Pisząc o rosyjskiej emigracji również bazowałam na autentycznych przeżyciach ludzi, którzy z różnych powodów musieli opuścić swoją ojczyznę. Moi rodzice byli muzykami i wielu ich znajomych z różnych części świata, których miałam okazję poznać, było emigrantami z krajów Europy środkowej lub wschodniej, także żydowskiego pochodzenia. Przytłaczały ich złe wspomnienia i nigdzie tak naprawdę nie czuli się jak w domu. W powieści "The White Russian" pisałam o rosyjskich kręgach emigracyjnych w Paryżu w latach 30-tych XX wieku, infiltrowanych przez stalinowskich agentów, nawiązując do historii życia przyjaciół moich rodziców.

KM: Czy podczas przeprowadzania researchu do twoich powieści przydarzyło ci się coś dziwnego lub zaskakującego?

VB: Aby uwiarygodnić postać jednej z moich bohaterek, żydowskiej lutniczki Inny, postanowiłam własnoręcznie wykonać skrzypce! W pewnym warsztacie w Cambridge przez trzy lata pracowałam nad tym instrumentem, w zeszłym roku udało mi się je skończyć.Do dziś nie mogę wyjść z podziwu, że rzeczywiście mogę na nich grać!
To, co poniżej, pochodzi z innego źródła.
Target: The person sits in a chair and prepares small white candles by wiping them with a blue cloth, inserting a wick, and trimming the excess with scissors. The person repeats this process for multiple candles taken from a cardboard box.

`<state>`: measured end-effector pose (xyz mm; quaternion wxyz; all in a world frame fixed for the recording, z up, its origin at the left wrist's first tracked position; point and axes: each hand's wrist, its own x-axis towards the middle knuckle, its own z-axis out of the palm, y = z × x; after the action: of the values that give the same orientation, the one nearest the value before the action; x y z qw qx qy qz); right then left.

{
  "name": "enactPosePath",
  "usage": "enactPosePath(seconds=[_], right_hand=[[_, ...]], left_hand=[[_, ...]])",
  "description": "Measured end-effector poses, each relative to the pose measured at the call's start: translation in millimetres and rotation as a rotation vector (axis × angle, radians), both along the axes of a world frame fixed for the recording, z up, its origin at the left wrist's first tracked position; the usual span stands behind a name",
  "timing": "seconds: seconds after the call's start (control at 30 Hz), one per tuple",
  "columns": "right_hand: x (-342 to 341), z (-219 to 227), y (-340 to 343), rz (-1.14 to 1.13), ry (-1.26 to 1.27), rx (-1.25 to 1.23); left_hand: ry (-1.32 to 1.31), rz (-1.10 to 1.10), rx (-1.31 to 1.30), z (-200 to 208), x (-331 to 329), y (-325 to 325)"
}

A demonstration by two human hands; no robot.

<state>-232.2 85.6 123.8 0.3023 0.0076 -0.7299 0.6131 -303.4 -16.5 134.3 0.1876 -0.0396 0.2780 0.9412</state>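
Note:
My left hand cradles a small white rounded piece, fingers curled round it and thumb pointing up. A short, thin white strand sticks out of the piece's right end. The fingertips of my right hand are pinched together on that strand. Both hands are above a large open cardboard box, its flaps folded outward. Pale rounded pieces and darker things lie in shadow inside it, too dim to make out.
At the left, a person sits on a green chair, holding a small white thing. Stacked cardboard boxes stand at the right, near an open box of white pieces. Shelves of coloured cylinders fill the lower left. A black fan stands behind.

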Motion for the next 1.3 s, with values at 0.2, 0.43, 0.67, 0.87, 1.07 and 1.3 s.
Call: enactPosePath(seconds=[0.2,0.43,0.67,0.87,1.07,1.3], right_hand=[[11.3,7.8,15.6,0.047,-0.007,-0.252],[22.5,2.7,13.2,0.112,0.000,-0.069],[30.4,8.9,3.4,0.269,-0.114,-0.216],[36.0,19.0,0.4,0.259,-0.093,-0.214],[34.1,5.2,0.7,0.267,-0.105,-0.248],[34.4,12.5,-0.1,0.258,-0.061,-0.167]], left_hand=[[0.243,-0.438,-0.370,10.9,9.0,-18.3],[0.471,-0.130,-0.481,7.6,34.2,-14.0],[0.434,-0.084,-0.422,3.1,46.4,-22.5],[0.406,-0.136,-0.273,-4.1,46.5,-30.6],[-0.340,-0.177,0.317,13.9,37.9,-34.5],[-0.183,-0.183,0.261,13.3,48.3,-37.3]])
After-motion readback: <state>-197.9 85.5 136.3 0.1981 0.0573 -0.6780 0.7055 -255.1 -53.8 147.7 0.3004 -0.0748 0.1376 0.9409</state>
KM: Który rodzaj literatury uważasz za bardziej wymagający i trudniejszy: non-fiction czy fikcję historyczną?

VB: Jako dziennikarce trudniej jest mi pisać o ludzkich uczuciach i emocjach, wolę koncentrować się na faktach. I choć przeprowadzanie researchu do powieści historycznych jest pod wieloma względami fascynujące i czasem po prostu trudniej jest wyjść z biblioteki i wreszcie zacząć pisać, to jednak żmudne badanie szczegółów dotyczących np. życia codziennego kilkaset lat temu, bywa nużące. Po skończeniu pracy z ulgą wracam do współczesnej Rosji, w której elektryczność i telefon na szczęście są codziennością.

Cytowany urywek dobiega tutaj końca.